### Activity
Please report every line in the material below where the word "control" is found.

### Supplied material
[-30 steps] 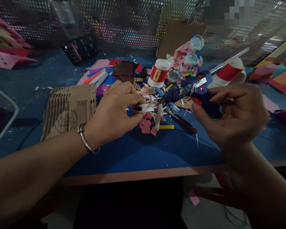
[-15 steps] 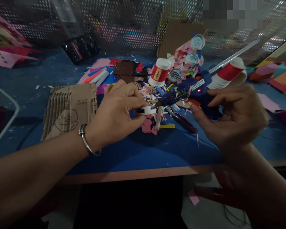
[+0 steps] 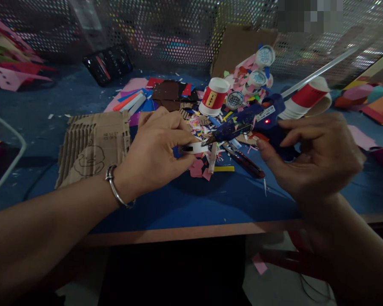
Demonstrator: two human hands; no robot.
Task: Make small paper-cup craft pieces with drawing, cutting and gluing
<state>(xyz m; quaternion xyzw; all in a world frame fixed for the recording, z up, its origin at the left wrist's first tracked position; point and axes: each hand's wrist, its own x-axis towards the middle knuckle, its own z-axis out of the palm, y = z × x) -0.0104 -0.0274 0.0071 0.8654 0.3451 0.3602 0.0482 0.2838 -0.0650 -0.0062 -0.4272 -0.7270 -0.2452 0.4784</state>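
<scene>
My left hand (image 3: 156, 153) pinches a small white paper strip (image 3: 194, 148) with a black mark, held just above the blue table (image 3: 210, 204). My right hand (image 3: 312, 157) is wrapped around the grip of a dark blue hot glue gun (image 3: 242, 123) whose red light glows. The gun's nozzle touches the right end of the strip. A clear glue stick (image 3: 315, 72) sticks out of the gun's back toward the upper right. A metal bangle (image 3: 115, 189) sits on my left wrist.
Paper scraps (image 3: 207, 165) and red-handled scissors (image 3: 245, 163) lie under my hands. Corrugated cardboard (image 3: 92, 144) lies to the left. Red-and-white paper cups (image 3: 213, 97) and small lids (image 3: 257, 78) stand behind. A perforated metal screen (image 3: 166, 29) closes the back, with coloured paper at both sides.
The glue gun's nozzle has moved left and down onto the end of the strip. My left hand has barely shifted.
</scene>
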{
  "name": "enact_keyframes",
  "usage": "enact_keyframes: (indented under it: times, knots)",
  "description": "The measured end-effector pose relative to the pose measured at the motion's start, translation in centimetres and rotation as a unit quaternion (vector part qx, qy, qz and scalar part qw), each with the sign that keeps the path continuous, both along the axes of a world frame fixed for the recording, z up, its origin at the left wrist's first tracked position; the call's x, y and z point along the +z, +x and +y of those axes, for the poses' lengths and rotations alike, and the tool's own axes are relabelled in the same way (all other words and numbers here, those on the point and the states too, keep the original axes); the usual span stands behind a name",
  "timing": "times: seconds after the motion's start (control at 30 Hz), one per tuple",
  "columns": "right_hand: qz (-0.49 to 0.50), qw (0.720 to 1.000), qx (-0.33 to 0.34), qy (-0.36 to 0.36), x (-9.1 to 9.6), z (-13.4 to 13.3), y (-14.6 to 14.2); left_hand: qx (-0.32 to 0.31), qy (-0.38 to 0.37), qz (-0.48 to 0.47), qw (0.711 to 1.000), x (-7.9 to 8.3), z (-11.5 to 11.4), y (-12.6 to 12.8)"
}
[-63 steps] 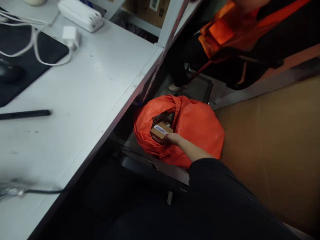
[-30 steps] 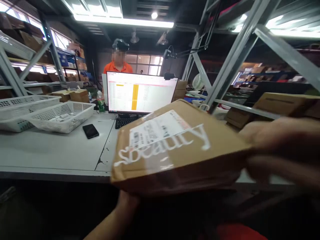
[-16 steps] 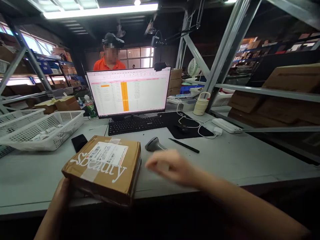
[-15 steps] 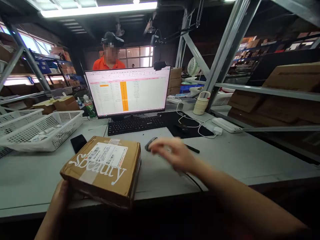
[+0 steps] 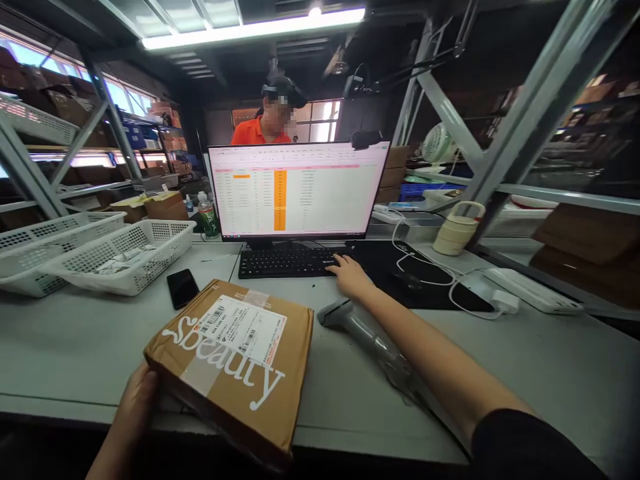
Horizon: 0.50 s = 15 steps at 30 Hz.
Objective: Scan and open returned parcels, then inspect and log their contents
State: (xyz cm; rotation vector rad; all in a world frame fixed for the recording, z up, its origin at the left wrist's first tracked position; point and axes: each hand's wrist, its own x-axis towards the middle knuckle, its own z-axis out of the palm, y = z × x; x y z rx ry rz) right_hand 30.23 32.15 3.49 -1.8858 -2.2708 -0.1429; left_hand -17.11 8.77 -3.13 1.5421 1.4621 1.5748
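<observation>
My left hand (image 5: 136, 399) grips the near left corner of a brown cardboard box (image 5: 210, 347), with the fingers hidden underneath. The box carries a white shipping label (image 5: 245, 328), clear tape and white "beauty" lettering, and its near edge reaches past the table's front. My right hand (image 5: 351, 276) reaches forward with fingers spread, fingertips at the right end of a black keyboard (image 5: 285, 263). Below my right forearm lies a grey handheld scanner (image 5: 367, 340) with a cable, partly covered by the arm.
A monitor (image 5: 300, 193) showing a spreadsheet stands behind the keyboard. White baskets (image 5: 130, 257) and a phone (image 5: 183, 289) are at left. At right are a black mat (image 5: 430, 297), a mouse (image 5: 411, 280), white cables, a power strip (image 5: 535, 291) and a cream cup (image 5: 457, 230). A person (image 5: 263, 127) in orange stands beyond.
My right hand has moved forward from beside the scanner to the keyboard. The view has turned left. My left hand still grips the box, and the person behind the monitor has turned their head.
</observation>
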Motion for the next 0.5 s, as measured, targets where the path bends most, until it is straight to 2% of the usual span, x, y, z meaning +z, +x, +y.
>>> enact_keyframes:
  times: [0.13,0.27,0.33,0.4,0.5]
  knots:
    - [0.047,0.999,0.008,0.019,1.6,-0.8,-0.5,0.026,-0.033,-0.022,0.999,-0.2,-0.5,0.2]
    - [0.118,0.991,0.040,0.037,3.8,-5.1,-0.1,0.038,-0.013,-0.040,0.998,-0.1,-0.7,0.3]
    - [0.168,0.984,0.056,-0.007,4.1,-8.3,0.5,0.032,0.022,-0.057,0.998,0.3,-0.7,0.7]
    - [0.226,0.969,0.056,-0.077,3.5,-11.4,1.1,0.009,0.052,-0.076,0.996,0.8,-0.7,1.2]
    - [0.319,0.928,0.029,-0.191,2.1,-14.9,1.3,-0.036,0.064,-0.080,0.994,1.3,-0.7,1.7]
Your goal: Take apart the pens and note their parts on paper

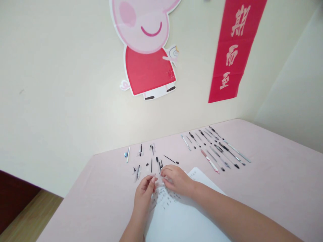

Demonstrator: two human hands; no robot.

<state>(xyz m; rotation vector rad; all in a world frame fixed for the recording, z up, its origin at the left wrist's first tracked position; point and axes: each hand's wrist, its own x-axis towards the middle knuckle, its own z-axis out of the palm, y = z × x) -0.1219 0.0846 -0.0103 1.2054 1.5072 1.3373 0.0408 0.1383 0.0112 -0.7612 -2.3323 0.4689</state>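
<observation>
My left hand [144, 194] and my right hand [177, 179] meet over a white sheet of paper [176, 218] on the pink table [264, 188]. Both have their fingers curled and pinched together around a small clear pen part [158, 179] held between them. Just beyond my fingertips lie several taken-apart pen pieces [151, 158]: barrels, black refills and caps. A row of several whole pens [217, 148] lies to the right of my right hand.
The table stands against a cream wall with a cartoon pig cut-out [147, 47] and a red banner [234, 47]. Wooden floor [25, 218] shows past the table's left edge.
</observation>
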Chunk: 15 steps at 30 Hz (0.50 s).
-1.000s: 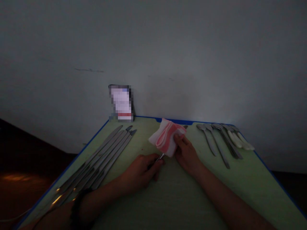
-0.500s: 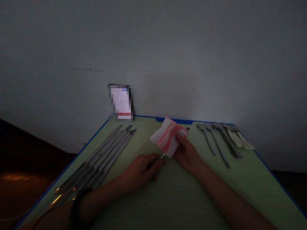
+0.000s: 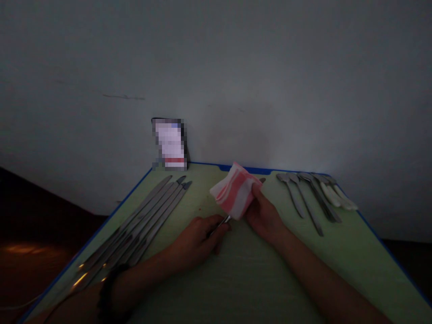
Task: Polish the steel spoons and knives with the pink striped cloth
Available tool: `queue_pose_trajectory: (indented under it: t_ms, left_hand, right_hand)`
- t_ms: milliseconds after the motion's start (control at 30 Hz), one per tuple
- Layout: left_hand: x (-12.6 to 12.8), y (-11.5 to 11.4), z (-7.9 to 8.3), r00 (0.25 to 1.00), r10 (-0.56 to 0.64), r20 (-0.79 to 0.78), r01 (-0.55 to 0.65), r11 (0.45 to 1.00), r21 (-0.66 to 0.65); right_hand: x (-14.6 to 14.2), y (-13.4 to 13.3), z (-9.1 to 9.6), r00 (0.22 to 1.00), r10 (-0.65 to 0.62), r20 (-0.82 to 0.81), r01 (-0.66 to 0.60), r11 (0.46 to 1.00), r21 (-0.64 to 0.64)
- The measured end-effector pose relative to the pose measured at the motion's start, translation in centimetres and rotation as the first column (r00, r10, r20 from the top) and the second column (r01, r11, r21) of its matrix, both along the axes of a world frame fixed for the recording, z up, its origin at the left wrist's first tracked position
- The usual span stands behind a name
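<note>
My left hand (image 3: 205,231) is closed around the handle of a piece of metal cutlery (image 3: 225,220), which slants up to the right. Its other end runs behind a folded pink-and-white striped cloth (image 3: 236,193), so the kind is hidden. My right hand (image 3: 266,213) grips this cloth, thumb on top, around or against the cutlery. A small grey tip (image 3: 262,180) shows past the cloth's right edge, in line with the handle. Both hands are held over the middle of the table.
Several table knives (image 3: 148,216) lie side by side on the left of the green table (image 3: 256,279). Spoons (image 3: 307,202) and other cutlery, some white-handled (image 3: 332,195), lie at the right. A phone (image 3: 170,144) leans on the wall (image 3: 270,81) behind.
The cloth has shifted slightly and its loop has flattened, showing a broader pink stripe. My right hand has moved a little; the left keeps its hold on the handle.
</note>
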<state>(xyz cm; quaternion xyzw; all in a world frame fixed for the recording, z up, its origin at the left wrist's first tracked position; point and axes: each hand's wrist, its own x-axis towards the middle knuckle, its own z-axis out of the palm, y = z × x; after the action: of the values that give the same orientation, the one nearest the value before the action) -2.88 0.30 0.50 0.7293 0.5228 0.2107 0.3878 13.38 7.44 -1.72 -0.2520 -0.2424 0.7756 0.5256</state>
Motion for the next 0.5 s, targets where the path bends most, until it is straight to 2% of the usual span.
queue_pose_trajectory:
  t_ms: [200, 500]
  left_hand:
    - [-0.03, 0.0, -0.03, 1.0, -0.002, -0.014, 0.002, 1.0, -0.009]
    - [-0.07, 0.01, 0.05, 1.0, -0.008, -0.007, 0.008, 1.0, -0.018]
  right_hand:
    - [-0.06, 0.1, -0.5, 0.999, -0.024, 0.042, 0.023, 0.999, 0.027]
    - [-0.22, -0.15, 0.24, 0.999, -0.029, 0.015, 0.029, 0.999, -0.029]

### Result of this exercise
  "timing": "times: seconds after the motion's start (control at 30 Hz), one per tuple",
- t_ms: milliseconds after the motion's start (control at 30 Hz), one per tuple

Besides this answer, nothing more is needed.